Pictures excluded, retype the lines from the one containing "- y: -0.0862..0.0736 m" through the last line of the data below, both included.
***** INFORMATION PROVIDED *****
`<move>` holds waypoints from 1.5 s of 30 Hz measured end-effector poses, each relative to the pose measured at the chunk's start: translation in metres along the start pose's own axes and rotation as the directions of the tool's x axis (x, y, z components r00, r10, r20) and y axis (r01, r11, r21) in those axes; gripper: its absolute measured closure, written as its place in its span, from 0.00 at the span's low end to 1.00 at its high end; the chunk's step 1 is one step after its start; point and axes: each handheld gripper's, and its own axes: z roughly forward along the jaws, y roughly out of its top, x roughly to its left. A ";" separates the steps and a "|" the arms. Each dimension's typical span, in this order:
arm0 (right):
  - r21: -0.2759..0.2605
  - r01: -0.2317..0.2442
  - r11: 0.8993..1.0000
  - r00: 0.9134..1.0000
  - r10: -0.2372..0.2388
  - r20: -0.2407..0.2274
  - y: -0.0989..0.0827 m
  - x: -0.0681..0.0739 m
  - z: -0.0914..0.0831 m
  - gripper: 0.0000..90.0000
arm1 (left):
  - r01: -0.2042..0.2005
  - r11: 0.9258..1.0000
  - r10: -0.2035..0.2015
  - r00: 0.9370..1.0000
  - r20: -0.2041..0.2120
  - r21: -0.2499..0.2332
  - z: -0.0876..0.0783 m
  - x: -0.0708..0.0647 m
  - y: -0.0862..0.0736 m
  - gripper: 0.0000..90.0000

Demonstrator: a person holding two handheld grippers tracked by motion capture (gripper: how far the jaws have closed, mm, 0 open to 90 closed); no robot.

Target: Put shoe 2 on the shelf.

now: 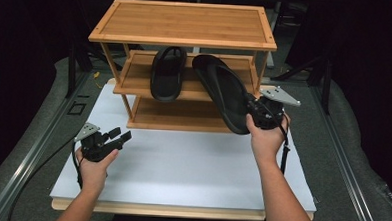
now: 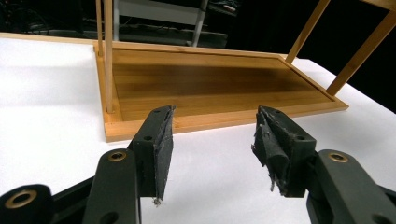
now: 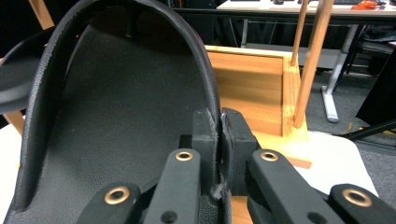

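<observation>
A three-tier bamboo shoe rack [image 1: 183,38] stands at the back of the white table. One black slipper [image 1: 167,73] lies on its middle shelf. A second black slipper [image 1: 224,91] hangs tilted in front of the right side of the rack, sole side up in the high view. My right gripper [image 1: 255,112] is shut on its heel rim, and in the right gripper view the rim [image 3: 211,88] is pinched between the two pads. My left gripper [image 1: 120,134] rests low at the table's left, open and empty, pointing at the bottom shelf [image 2: 210,88].
The white table top [image 1: 181,165] lies in front of the rack. The rack's upright posts [image 3: 310,60] stand close to the right of the held slipper. A grey mat and metal rails flank the table on both sides.
</observation>
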 end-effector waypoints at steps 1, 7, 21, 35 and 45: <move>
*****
### TASK RESPONSE
  - y: -0.0862..0.0736 m
  - gripper: 0.0000..90.0000

Demonstrator: a person holding two handheld grippers tracked by motion capture (gripper: how far the jaws have closed, mm, 0 open to 90 closed); no robot.

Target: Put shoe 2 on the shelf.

now: 
now: 
now: 

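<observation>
A three-tier bamboo shoe rack [image 1: 183,38] stands at the back of the white table. One black slipper [image 1: 167,73] lies on its middle shelf. A second black slipper [image 1: 224,91] hangs tilted in front of the right side of the rack, sole side up in the high view. My right gripper [image 1: 255,112] is shut on its heel rim, and in the right gripper view the rim [image 3: 211,88] is pinched between the two pads. My left gripper [image 1: 120,134] rests low at the table's left, open and empty, pointing at the bottom shelf [image 2: 210,88].
The white table top [image 1: 181,165] lies in front of the rack. The rack's upright posts [image 3: 310,60] stand close to the right of the held slipper. A grey mat and metal rails flank the table on both sides.
</observation>
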 end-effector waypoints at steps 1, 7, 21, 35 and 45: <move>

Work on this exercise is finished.